WORK REQUEST: What you return must match the listing below word for word.

DATA BELOW:
◇ ◇ ◇ ◇

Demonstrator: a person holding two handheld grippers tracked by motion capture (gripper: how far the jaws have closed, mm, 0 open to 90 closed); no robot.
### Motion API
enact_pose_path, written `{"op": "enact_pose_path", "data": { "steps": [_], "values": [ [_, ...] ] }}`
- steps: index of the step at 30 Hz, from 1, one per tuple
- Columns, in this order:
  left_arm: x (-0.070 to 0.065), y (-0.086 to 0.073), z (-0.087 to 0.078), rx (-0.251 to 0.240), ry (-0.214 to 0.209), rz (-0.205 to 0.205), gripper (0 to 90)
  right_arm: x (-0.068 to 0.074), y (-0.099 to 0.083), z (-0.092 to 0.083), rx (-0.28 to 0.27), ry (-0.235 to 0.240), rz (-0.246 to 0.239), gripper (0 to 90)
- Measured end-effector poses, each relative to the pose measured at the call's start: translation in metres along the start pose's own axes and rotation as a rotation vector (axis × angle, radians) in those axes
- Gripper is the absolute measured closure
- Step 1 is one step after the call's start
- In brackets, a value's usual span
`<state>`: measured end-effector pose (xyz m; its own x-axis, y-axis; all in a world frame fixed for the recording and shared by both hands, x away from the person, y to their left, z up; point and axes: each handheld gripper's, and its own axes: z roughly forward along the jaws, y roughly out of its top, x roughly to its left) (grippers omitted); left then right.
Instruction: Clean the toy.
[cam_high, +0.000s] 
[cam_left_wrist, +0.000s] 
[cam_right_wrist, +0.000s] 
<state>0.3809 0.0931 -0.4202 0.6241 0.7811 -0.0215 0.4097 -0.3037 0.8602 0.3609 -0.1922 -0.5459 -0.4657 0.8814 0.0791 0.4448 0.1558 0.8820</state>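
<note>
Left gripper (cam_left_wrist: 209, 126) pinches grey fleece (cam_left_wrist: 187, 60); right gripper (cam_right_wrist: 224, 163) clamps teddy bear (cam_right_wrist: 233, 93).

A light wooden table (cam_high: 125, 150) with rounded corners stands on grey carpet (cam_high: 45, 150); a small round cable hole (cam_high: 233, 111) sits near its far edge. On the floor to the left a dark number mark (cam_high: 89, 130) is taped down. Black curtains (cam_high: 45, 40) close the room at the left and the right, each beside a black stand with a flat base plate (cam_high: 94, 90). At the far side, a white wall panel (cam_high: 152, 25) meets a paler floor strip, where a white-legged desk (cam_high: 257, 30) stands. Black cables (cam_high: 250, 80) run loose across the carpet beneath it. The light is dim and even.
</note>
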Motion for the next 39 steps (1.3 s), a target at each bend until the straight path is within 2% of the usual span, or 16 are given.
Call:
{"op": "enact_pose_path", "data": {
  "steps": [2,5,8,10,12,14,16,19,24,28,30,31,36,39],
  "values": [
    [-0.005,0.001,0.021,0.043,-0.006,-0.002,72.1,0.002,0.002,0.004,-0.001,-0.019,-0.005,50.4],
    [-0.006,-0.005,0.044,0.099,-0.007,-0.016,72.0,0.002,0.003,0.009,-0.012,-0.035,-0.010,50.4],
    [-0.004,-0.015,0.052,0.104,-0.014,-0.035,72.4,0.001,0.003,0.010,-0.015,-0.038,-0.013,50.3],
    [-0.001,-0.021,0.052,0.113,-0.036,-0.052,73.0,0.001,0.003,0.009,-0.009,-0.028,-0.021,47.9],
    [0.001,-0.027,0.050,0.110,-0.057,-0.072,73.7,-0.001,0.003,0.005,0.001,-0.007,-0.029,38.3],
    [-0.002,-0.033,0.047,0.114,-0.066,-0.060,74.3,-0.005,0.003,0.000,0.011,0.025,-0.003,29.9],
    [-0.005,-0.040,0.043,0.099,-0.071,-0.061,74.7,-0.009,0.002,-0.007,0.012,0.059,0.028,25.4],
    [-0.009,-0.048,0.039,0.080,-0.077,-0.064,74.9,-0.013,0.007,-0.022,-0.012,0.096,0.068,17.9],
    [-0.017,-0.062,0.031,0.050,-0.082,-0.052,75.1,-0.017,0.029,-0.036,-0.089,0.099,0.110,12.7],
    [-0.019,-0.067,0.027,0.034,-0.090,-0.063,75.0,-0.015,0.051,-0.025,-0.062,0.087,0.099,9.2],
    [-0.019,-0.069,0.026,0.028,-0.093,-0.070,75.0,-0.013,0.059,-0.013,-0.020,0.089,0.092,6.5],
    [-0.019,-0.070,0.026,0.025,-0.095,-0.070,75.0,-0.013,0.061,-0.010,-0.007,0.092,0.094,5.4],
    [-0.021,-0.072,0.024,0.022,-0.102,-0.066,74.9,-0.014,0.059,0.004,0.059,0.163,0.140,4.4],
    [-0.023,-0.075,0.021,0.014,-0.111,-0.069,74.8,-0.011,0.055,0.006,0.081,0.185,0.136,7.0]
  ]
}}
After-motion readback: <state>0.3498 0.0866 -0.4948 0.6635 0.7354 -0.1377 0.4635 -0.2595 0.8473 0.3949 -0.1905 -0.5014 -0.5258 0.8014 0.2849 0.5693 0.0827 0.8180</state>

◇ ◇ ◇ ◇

RESPONSE:
Demonstrator: a person holding two handheld grippers tracked by motion capture (gripper: how far the jaws have closed, mm, 0 open to 90 closed); no robot.
### Motion API
enact_pose_path, written `{"op": "enact_pose_path", "data": { "steps": [_], "values": [ [_, ...] ] }}`
- steps: index of the step at 30 Hz, from 1, one per tuple
- Columns, in this order:
  left_arm: x (-0.070 to 0.065), y (-0.086 to 0.073), z (-0.087 to 0.078), rx (-0.251 to 0.240), ry (-0.214 to 0.209), rz (-0.205 to 0.205), gripper (0 to 90)
  right_arm: x (-0.068 to 0.074), y (-0.099 to 0.083), z (-0.092 to 0.083), rx (-0.28 to 0.27), ry (-0.235 to 0.240), rz (-0.246 to 0.239), gripper (0 to 90)
- Measured end-effector poses, each relative to the pose measured at the call's start: translation in metres along the start pose's own axes and rotation as a rotation vector (axis × angle, radians) in those axes
- Gripper is the absolute measured closure
- Step 1 is one step after the call's start
- In brackets, a value's usual span
`<state>`: measured end-effector pose (xyz m; its own x-axis, y-axis; all in a world frame fixed for the recording and shared by both hands, x away from the person, y to their left, z up; point and axes: each handheld gripper's, and its own axes: z roughly forward along the jaws, y roughly out of its top, x roughly to its left) (grippers omitted); left then right.
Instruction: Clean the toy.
[cam_high, +0.000s] 
[cam_left_wrist, +0.000s] 
[cam_right_wrist, +0.000s] 
<state>0.3809 0.0931 -0.4202 0.6241 0.7811 -0.0215 0.4097 -0.3037 0.8602 0.3609 -0.1922 -0.5459 -0.4657 0.8814 0.0791 0.4448 0.1558 0.8820</state>
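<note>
Left gripper (cam_left_wrist: 209, 126) pinches grey fleece (cam_left_wrist: 187, 60); right gripper (cam_right_wrist: 224, 163) clamps teddy bear (cam_right_wrist: 233, 93).

A light wooden table (cam_high: 125, 150) with rounded corners stands on grey carpet (cam_high: 45, 150); a small round cable hole (cam_high: 233, 111) sits near its far edge. On the floor to the left a dark number mark (cam_high: 89, 130) is taped down. Black curtains (cam_high: 45, 40) close the room at the left and the right, each beside a black stand with a flat base plate (cam_high: 94, 90). At the far side, a white wall panel (cam_high: 152, 25) meets a paler floor strip, where a white-legged desk (cam_high: 257, 30) stands. Black cables (cam_high: 250, 80) run loose across the carpet beneath it. The light is dim and even.
</note>
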Motion for the next 39 steps (1.3 s), a target at each bend until the straight path is within 2% of the usual span, or 16 are given.
Call:
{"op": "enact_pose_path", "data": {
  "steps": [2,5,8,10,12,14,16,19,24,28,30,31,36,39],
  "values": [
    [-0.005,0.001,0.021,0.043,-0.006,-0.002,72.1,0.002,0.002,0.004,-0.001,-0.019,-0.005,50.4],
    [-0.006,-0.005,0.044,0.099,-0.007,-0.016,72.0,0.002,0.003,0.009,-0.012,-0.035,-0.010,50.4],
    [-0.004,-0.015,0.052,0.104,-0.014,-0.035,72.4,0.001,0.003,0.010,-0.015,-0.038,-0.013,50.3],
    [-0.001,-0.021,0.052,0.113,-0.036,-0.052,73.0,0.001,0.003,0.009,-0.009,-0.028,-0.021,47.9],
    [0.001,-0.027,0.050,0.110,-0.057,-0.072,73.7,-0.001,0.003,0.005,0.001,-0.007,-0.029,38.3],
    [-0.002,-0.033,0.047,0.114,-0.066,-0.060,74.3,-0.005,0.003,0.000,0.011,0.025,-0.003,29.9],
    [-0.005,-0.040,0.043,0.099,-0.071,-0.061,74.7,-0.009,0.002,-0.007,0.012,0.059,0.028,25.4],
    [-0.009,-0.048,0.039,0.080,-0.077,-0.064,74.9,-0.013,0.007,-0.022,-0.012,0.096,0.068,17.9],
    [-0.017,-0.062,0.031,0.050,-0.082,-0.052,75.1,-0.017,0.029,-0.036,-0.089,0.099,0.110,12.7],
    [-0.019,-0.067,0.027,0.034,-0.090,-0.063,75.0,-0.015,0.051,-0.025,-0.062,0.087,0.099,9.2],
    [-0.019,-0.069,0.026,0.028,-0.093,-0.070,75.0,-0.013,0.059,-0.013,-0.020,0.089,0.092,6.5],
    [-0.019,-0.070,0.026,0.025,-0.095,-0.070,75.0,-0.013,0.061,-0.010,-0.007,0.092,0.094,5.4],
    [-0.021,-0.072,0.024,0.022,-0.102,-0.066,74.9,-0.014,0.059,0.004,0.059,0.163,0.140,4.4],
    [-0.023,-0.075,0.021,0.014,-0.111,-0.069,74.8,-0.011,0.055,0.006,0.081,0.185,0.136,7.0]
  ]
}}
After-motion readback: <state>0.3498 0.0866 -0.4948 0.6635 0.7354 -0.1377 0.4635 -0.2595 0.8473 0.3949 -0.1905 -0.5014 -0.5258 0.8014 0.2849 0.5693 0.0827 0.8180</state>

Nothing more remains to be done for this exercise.